Roasted lamb rump with baked root vegetables
Photo by Elizabeth Clarkson
- Preheat the oven to 200C.
- Rub the lamb with plenty of salt, pepper and a tablespoon of olive oil. Peel the vegetables and cut into large chunks.
- Place the lamb in a large roasting pan with the remaining olive oil.
- Add the vegetables and coat well with the oil. Sprinkle over the rosemary leaves and more salt and pepper.
- Put the pan with the lamb and the vegetables in the oven. Cook for 10 minutes at 200C, then reduce the temperature to 180C.
- Allow the vegetables and lamb to bake for 40-50 minutes more, occasionally turning and basting them in the juices and oil.

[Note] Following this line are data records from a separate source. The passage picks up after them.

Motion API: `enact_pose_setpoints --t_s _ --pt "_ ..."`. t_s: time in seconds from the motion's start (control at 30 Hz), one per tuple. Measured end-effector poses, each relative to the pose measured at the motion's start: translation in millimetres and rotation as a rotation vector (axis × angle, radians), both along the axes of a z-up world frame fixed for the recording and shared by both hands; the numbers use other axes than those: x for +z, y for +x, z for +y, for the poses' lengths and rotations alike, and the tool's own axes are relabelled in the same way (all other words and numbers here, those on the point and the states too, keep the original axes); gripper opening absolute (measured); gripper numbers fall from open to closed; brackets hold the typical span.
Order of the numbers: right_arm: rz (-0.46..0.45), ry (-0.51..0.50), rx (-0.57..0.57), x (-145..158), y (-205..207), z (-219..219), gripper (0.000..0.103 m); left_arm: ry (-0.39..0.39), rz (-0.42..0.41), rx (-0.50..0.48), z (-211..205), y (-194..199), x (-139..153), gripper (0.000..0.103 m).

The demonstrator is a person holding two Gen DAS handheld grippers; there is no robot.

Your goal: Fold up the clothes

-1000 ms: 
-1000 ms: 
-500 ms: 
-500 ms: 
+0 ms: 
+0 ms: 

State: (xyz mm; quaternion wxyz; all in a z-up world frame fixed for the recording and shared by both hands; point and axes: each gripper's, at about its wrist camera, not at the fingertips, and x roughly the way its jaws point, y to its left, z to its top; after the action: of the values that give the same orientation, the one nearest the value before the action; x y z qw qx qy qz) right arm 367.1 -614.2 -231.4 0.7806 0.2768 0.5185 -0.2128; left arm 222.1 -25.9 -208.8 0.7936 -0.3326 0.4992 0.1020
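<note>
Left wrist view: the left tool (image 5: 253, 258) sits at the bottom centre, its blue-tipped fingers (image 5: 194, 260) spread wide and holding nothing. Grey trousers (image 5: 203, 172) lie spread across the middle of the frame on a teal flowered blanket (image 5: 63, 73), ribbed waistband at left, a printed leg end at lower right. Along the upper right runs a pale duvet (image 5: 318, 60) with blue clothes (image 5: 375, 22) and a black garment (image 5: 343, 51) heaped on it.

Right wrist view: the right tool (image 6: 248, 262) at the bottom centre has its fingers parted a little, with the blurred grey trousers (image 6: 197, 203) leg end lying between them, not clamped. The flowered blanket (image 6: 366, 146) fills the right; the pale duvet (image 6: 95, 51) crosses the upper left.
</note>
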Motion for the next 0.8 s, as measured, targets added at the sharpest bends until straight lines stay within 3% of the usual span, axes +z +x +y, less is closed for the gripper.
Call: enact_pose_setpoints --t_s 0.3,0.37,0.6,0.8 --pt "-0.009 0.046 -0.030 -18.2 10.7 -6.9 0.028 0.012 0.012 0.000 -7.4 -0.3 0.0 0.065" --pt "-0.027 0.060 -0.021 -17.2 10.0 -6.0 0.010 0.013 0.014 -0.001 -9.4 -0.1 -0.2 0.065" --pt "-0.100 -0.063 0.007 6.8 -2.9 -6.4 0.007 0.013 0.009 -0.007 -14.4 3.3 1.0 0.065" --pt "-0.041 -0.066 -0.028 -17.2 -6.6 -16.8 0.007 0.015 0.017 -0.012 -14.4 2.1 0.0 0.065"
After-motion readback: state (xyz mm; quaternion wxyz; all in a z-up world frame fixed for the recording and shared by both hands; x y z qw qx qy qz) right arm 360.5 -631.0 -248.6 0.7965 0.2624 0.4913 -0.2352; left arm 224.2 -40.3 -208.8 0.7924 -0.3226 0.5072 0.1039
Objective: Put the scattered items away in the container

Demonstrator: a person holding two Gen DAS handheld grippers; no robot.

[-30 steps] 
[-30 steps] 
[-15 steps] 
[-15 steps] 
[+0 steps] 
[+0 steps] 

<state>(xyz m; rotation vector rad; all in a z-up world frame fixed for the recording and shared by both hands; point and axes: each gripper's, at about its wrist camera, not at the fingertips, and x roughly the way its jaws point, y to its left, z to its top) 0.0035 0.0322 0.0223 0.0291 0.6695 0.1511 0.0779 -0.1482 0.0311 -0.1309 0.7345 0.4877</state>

- Take the pan from the oven when the meat is cooked but still juicy and slightly pink and place on a serving dish to allow the meat to rest and the juices to be reabsorbed.
- Surround the lamb with the roasted vegetables and cover with foil while you make a gravy.
- Deglaze the pan by placing it on a heated stove element, adding the lamb stock and stirring.
- Keep stirring to release the residue on the bottom of the pan and simmer to reduce the juices until sticky and thick.
- Pour over the meat and vegetables and serve at once.